• [What the task asks]: Output only the span of lines that begins at the line containing "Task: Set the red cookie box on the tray" and ends at the last line of the data, both included, exactly as they appear.

START Input data

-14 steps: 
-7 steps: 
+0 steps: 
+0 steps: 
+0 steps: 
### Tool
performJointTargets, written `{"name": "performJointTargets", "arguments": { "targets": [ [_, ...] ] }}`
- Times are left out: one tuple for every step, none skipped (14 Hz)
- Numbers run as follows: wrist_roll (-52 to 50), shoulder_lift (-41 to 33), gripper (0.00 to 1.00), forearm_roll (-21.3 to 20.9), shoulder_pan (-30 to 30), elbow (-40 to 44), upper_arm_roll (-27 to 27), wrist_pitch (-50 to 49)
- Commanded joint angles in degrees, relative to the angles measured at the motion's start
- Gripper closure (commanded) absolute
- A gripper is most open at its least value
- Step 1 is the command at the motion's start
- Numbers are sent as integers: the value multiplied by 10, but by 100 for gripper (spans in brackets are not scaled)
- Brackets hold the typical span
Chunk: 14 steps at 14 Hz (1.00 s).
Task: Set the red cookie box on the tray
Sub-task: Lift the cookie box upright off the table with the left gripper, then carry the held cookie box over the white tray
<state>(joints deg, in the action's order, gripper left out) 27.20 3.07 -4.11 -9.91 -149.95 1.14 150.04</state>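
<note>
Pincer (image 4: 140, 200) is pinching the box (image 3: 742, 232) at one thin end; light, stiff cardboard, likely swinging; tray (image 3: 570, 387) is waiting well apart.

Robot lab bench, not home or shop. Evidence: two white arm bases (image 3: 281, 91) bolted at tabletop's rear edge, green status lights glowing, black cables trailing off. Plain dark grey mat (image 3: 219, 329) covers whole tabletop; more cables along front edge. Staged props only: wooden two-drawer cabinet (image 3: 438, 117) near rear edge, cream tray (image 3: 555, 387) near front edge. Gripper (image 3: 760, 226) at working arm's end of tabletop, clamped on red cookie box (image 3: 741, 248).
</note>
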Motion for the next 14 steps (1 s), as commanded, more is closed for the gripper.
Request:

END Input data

• [Expected output]:
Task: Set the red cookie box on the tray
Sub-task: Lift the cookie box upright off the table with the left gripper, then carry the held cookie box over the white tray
<state>(joints deg, in the action's order, gripper left out) 27.20 3.07 -4.11 -9.91 -149.95 1.14 150.04</state>
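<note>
Pincer (image 4: 140, 200) is pinching the box (image 3: 742, 232) at one thin end; light, stiff cardboard, likely swinging; tray (image 3: 570, 387) is waiting well apart.

Robot lab bench, not home or shop. Evidence: two white arm bases (image 3: 281, 91) bolted at tabletop's rear edge, green status lights glowing, black cables trailing off. Plain dark grey mat (image 3: 219, 329) covers whole tabletop; more cables along front edge. Staged props only: wooden two-drawer cabinet (image 3: 438, 117) near rear edge, cream tray (image 3: 555, 387) near front edge. Gripper (image 3: 760, 226) at working arm's end of tabletop, clamped on red cookie box (image 3: 741, 248).
</note>
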Motion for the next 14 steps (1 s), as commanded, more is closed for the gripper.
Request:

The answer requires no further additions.